Saturday, September 5, 2009

The NIght Shift

So I haven't written for awhile, and I'm not sure why. The only thing I can reckon is that I've been working nights and life is just weird when you sleep all day and work all night for three days in a row, then try to have a normal life again for the rest of the week.

In light of that, I'd like to take a moment to describe life on nights...the highs, the lows, and the dark.

Let's start with a simple overview of the shift.
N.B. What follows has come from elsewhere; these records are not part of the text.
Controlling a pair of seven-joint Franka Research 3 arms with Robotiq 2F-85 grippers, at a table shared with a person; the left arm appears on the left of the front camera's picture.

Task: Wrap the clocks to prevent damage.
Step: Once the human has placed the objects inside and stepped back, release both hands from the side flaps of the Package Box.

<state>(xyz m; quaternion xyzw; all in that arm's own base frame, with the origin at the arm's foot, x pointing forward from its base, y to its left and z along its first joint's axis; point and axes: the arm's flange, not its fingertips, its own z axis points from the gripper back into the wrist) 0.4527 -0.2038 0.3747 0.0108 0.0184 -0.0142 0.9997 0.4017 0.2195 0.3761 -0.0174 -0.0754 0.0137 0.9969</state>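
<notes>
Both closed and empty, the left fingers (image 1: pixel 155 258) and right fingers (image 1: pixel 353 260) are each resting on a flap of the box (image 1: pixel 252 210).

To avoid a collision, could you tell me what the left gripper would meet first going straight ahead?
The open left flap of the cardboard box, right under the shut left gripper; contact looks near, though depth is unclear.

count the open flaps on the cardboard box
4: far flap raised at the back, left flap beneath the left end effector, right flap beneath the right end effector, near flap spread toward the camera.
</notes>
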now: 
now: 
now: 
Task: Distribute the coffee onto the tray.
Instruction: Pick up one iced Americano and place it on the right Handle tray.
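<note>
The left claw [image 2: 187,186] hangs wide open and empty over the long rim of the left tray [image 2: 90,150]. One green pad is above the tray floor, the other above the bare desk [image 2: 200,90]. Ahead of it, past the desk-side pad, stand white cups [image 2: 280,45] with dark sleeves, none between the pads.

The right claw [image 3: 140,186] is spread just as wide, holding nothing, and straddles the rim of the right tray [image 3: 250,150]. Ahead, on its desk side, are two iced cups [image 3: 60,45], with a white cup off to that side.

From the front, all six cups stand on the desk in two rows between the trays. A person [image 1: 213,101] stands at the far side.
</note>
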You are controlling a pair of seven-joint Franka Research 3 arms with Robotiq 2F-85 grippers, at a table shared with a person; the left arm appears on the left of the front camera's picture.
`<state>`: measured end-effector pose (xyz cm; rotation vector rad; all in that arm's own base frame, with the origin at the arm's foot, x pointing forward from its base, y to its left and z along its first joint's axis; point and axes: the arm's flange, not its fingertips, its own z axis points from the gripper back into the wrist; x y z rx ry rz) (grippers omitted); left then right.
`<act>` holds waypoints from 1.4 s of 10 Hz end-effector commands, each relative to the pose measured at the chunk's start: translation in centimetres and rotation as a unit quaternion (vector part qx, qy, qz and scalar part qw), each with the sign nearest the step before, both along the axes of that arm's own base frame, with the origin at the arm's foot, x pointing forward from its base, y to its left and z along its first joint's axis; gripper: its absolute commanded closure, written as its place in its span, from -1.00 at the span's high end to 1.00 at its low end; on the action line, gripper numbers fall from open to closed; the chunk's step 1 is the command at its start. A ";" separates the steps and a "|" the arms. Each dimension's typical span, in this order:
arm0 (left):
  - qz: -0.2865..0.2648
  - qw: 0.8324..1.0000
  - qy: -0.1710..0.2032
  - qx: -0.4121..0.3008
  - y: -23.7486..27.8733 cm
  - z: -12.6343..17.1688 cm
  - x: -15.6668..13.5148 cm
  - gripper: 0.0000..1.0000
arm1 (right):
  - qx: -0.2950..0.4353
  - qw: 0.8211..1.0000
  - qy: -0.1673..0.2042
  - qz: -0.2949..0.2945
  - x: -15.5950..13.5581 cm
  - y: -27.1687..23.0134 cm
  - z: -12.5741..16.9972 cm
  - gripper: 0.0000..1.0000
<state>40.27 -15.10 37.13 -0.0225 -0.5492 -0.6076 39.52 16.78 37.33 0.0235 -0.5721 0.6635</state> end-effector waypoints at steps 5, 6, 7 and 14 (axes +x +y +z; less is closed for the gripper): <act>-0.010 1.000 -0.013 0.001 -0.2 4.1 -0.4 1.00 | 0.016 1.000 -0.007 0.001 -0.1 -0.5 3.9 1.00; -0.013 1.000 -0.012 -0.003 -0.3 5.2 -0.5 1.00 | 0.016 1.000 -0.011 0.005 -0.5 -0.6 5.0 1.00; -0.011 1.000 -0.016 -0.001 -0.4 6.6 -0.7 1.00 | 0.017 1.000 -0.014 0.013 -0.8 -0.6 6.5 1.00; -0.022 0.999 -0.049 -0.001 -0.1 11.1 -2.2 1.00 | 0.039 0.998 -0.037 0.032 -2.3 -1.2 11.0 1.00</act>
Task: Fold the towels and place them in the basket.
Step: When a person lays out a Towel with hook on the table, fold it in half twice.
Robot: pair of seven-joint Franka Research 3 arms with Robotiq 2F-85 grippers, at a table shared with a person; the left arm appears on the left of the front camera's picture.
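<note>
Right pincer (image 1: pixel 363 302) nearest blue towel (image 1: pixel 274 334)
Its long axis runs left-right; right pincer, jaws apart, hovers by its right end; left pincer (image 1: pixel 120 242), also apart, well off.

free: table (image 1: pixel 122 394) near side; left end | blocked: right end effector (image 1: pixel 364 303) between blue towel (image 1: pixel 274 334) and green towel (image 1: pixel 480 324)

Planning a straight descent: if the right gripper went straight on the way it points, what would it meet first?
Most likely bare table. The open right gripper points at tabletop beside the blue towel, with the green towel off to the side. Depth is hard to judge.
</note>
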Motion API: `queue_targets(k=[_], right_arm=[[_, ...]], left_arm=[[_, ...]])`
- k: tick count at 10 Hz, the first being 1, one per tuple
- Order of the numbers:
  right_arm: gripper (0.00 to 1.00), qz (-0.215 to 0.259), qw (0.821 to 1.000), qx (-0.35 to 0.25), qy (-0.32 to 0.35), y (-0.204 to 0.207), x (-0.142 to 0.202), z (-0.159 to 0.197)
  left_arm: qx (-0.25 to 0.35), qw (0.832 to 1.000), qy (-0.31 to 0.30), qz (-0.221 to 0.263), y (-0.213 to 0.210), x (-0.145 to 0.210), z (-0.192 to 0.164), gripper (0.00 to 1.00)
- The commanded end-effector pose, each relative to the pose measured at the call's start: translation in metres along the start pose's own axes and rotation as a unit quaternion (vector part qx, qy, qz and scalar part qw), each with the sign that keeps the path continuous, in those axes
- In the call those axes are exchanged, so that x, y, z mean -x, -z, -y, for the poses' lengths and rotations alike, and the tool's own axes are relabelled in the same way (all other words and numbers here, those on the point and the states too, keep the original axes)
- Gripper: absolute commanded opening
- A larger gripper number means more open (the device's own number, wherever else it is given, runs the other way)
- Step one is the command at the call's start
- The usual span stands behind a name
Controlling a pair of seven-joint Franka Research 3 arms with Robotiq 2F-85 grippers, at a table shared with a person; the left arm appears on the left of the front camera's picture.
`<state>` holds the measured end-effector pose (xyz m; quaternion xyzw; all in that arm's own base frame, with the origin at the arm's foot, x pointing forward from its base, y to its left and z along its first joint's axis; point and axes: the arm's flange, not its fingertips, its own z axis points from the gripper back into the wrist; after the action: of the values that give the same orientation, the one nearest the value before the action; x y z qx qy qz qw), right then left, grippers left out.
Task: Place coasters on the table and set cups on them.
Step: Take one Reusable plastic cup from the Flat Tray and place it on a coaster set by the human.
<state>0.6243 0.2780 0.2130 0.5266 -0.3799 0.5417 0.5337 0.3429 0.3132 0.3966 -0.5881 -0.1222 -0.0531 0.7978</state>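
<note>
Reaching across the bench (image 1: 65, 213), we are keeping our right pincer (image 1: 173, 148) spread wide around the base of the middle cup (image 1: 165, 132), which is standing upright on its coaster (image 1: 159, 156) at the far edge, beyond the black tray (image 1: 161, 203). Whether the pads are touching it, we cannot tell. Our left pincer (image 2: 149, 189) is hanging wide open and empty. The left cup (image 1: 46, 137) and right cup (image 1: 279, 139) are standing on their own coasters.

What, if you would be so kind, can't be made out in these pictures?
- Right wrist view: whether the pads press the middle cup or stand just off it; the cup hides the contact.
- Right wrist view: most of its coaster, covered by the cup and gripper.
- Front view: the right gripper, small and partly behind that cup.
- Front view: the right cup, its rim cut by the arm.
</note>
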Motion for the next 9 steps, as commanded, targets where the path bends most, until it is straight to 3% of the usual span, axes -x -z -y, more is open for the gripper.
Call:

We generally arrive between 6:45 and 7pm, with coffee in hand, though some prefer Mountain Dew or Coke Zero. I'm a triple shot iced Americano kind of girl, with room please.

We all want to know what the "board" looks like, which translates into, "Will I have just one nice, normal labor patient, or should I pee now because I won't have a chance again until I get home in the morning." We change quickly into green OR scrubs that are required for the unit and line up to get our assignments. The day shift folks are only too happy to hand over their patients. We get report on our assignment (or assignments, if its busy) and get to work.

Whether its labor, pre-ecclampsia, or cesarean, there is an unspoken rule on night shift that you work together and you always always always know that someone else is watching out for you. Its such a relief when a baby crumps on the monitor to turn around and see 2 or 3 other nurses stepping into your room and pulling on gloves to get things right again.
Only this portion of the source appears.